[TRY IT]
Before copying the entries, remove the pictures; everything else stays exactly as it is.

========

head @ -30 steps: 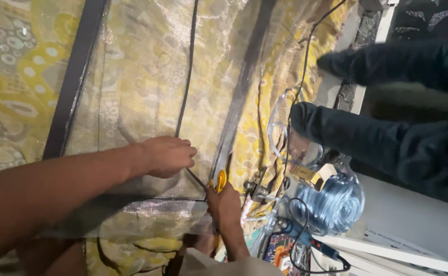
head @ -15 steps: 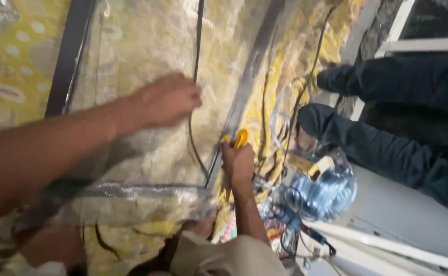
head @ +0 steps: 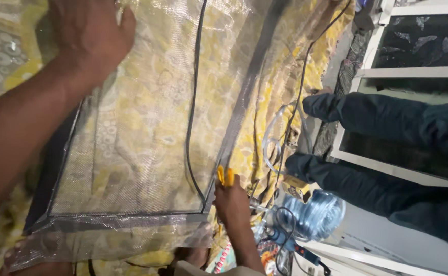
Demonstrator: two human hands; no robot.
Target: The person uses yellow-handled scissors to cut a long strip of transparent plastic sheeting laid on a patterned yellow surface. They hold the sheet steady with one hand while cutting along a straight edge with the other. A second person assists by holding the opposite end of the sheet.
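Left hand (head: 88,38) flat, fingers spread on mesh screen (head: 132,153); right hand (head: 231,199), at five o'clock, fingers gripping yellow tool (head: 225,176).

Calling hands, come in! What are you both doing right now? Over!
Left hand flat on the mesh screen, fingers spread. Right hand gripping a yellow-handled tool at the frame edge. Black cord lying loose across the mesh.
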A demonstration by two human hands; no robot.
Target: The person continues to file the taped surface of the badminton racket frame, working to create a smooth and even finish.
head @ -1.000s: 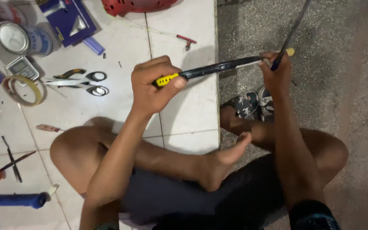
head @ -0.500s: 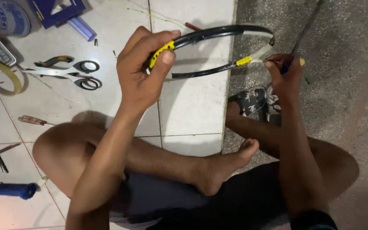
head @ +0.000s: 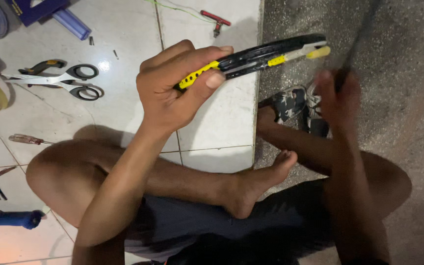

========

[WRITTEN SOLUTION]
head @ -30 steps: 
head @ -15 steps: 
head @ +0 steps: 
Demonstrator: two human hands; no robot.
Target: The person uses yellow-handled scissors to cut a long strip of transparent plastic sheeting laid on a patterned yellow surface. They hold the sheet steady with one hand while cutting along a straight edge with the other. A second person assists by holding the opposite end of the sheet.
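Left hand (head: 88,38) flat, fingers spread on mesh screen (head: 132,153); right hand (head: 231,199), at five o'clock, fingers gripping yellow tool (head: 225,176).

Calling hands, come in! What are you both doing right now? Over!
Left hand flat on the mesh screen, fingers spread. Right hand gripping a yellow-handled tool at the frame edge. Black cord lying loose across the mesh.
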A demonstration by two human hands; no robot.
Target: The person continues to file the taped surface of the badminton racket frame, working to create a smooth and even finish.
head @ -1.000s: 
head @ -0.500s: 
head @ +0.000s: 

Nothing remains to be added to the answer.